Cachuma Lake

Cachuma Lake
Visitors traveling to Santa Barbara County usually focus on the gemlike city, but there is a great deal more to this area. Cachuma Lake, located on Highway 154, begs for visits from those wanting to enjoy the outdoors without too much deprivation. Located midway between Santa Barbara and the city of Solvang; a Santa Barbara County Park, it’s a fun place to camp any time of the year.

Many ‘lakes’ in California are artificial, and Cachuma is no exception. It was created in 1953, when concern over drinking water for the Central Coast of California led to the erection of Bradbury Dam. Originally, the reservoir was established as a place where human body contact was not allowed, but that restriction has since been relaxed, and the lake is now a popular place for many water sports. In addition, it is a nice home base for those who wish to hike the backcountry.

Accommodations at Cachuma include one or two bedroom cabins, yurts, and tent sites. Even those sleeping on the ground aren’t far from the luxuries of civilization: Cachuma camping boasts flush toilets, coin-operated hot showers, a grocery store, and a laundromat. The sites themselves are beautiful, with native oak trees for shade, picnic tables for meals, and views of the lake. There are RV sites with full and partial hookups.

Cachuma is a wonderful place for families seeking a soft entry for young children on their first camping trip. The recreation area further caters to youngsters with playgrounds, a summer pool with lifeguards, picnic areas, and a nature center. The five hiking trails within the park range from half a mile to four miles. There is a fee for dogs, and they must remain leashed.

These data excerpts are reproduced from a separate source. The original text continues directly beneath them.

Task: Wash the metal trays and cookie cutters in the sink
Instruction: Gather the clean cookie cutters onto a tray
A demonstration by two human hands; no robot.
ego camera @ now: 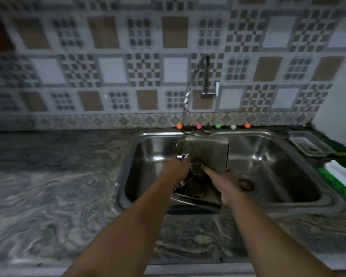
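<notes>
Fingers of my left hand (177, 166) curl round the sprayer head (182, 156) near the middle of the frame, and my right hand (227, 183) reaches in with its forefinger straight, touching the scalloped cookie cutter (197, 170); whether its other fingers hold anything I cannot tell. I count two cutters: the scalloped one and a round cookie cutter (195, 186) just below it. Both sit on a flat metal tray (196, 198) in the sink (272, 164), while a second tray (206, 151) leans upright behind them. Five coloured balls (218, 126) line the ledge above the sink, under the hose tap (196, 82).
</notes>
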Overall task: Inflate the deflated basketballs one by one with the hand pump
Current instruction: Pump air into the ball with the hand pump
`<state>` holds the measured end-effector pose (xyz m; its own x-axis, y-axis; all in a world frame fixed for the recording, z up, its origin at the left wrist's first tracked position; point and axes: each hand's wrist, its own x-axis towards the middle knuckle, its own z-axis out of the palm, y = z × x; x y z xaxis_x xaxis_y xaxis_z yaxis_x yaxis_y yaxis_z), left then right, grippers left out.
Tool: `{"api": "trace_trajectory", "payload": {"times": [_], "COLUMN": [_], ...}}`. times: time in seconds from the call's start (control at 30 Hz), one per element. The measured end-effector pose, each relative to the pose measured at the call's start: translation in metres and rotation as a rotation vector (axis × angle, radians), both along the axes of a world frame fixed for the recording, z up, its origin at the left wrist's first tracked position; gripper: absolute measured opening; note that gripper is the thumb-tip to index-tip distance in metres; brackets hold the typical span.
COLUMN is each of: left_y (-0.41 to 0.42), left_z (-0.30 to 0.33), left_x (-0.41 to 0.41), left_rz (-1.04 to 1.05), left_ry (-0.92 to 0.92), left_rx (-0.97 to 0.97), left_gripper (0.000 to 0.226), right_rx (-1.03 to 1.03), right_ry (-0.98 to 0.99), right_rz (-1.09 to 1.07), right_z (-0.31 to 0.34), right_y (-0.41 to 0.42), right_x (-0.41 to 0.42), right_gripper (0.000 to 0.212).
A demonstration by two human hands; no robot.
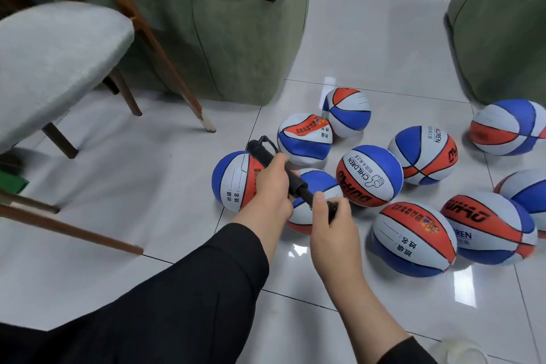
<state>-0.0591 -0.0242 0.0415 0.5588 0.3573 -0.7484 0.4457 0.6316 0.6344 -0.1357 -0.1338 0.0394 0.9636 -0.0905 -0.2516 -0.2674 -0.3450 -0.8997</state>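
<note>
The left hand [273,183] is wrapped around the black barrel of the hand pump [291,179], and the right hand [331,217] grasps the pump's handle at its near end, with the thumb lying on top. The pump is held in the air above the floor, tilted, its far end pointing away and to the left. From that far end a thin black hose [266,140] makes a loop and goes down to the leftmost basketball [235,182], a blue, white and orange ball that lies on the white tiled floor [369,38] just under the left hand. Both forearms come out from black sleeves [183,289]. More basketballs in the same colours are scattered on the floor to the right; the creased ball [305,139] just behind the pump has folds and a dented side, and another ball [317,186] is partly hidden under the hands. A round ball with the word CHILDREN [369,176] lies near the right hand. Behind the balls stands a green sofa [230,47], and at the left there is a grey chair [56,59] with dark wooden legs.
</note>
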Motion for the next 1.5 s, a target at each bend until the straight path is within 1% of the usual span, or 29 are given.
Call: {"api": "trace_trajectory", "payload": {"times": [0.1,0.27,0.37,0.47,0.57,0.67,0.77,0.87,0.97,1.1,1.2,1.33,1.43,1.5], "left_y": [-0.019,-0.033,-0.021,0.002,0.025,0.024,0.007,-0.013,-0.032,-0.042,-0.034,-0.011,0.017,0.029], "left_z": [-0.005,-0.003,-0.002,-0.002,-0.005,-0.010,-0.008,-0.008,-0.008,-0.006,-0.005,-0.004,-0.005,-0.006], "left_x": [-0.002,0.000,0.007,0.013,0.017,0.016,0.012,0.006,0.000,-0.006,-0.001,0.010,0.020,0.023], "left_rz": [-0.003,0.026,0.046,0.124,0.153,0.166,0.153,0.122,0.064,0.037,0.052,0.108,0.143,0.151], "left_ry": [0.010,-0.021,-0.037,-0.015,0.022,0.004,-0.004,-0.018,-0.020,0.024,0.025,0.022,0.037,0.047], "left_rx": [0.040,0.039,0.056,0.073,0.073,0.042,0.090,0.110,0.087,0.014,0.010,0.038,0.043,0.034], "left_gripper": [0.016,0.017,0.018,0.012,0.012,0.011,0.009,0.015,0.021,0.015,0.020,0.011,0.017,0.017], "right_rx": [-0.043,-0.015,0.013,0.027,0.030,0.029,0.013,0.017,0.026,0.010,0.011,0.023,0.036,0.039], "right_ry": [0.061,0.086,0.044,0.015,0.027,0.031,0.084,0.110,0.122,0.125,0.101,0.048,0.025,0.026], "right_rz": [-0.043,-0.066,-0.059,-0.093,-0.087,-0.086,-0.091,-0.094,-0.098,-0.098,-0.093,-0.128,-0.139,-0.139], "right_z": [-0.003,-0.009,-0.006,-0.003,-0.003,-0.005,-0.010,-0.009,-0.007,-0.013,-0.012,-0.006,-0.004,-0.004], "right_y": [0.002,0.004,0.006,0.003,-0.003,-0.003,-0.002,0.000,0.002,0.002,0.005,-0.003,-0.012,-0.015], "right_x": [0.005,0.019,0.021,0.015,0.007,0.008,0.012,0.014,0.016,0.020,0.020,0.013,0.005,0.004], "right_gripper": [0.043,0.040,0.039,0.040,0.038,0.038,0.040,0.039,0.038,0.039,0.038,0.038,0.035,0.034]}}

Boats can be rented at the lake, which is stocked with trout and bass. Fishing licenses are available on the premises, as are bait and tackle. Kayaks are also allowed at Cachuma, but because the lake is a drinking water reservoir, there is no swimming. A “junior ranger” program, which allows children to learn about the wilderness, is available on Saturdays. In addition, naturalists offer two-hour guided lake cruises which view a number of different birds and wildlife; these cruises are offered at set times but visitors can also arrange customized itineraries for fifteen people or more.

Cachuma Lake is adjacent to the Los Padres National Forest, which means that there is much more hiking just outside the park. The Tequepis trailhead is one and a quarter miles from Cachuma; farther south, there are other trails that range from short nature paths to behemoths of fourteen miles or longer. Note that an Adventure Pass is needed to park in this area

Because the campground is so close to Solvang, a short excursion for Danish treats can be part of a lovely weekend. Those who enjoy sleeping but not cooking rough can stock up on deli supplies, pastries, and bottled drinks; a visit to the nearby Santa Ines Mission is also appropriate for those studying the California missions in elementary school.

Of course, the best part of camping is after dark, when folks sit around campfires singing songs and telling stories. Campsites have firepits, but bring guitars, ghost stories, marshmallows, and perhaps s’mores supplies! Looking up at the starry night sky through the branches of oak trees, allowing the movement of lake water to lull one to sleep, it’s hard to believe that such beauty is so close to civilization.

Highway 154, otherwise known as San Marcos Pass, intersects the 101 freeway in two places. From the north, exit the 101 in Los Olivos; from the south, there is a freeway-style interchange just north of downtown Santa Barbara. The campground is open all year round; reservations may be made six months in advance.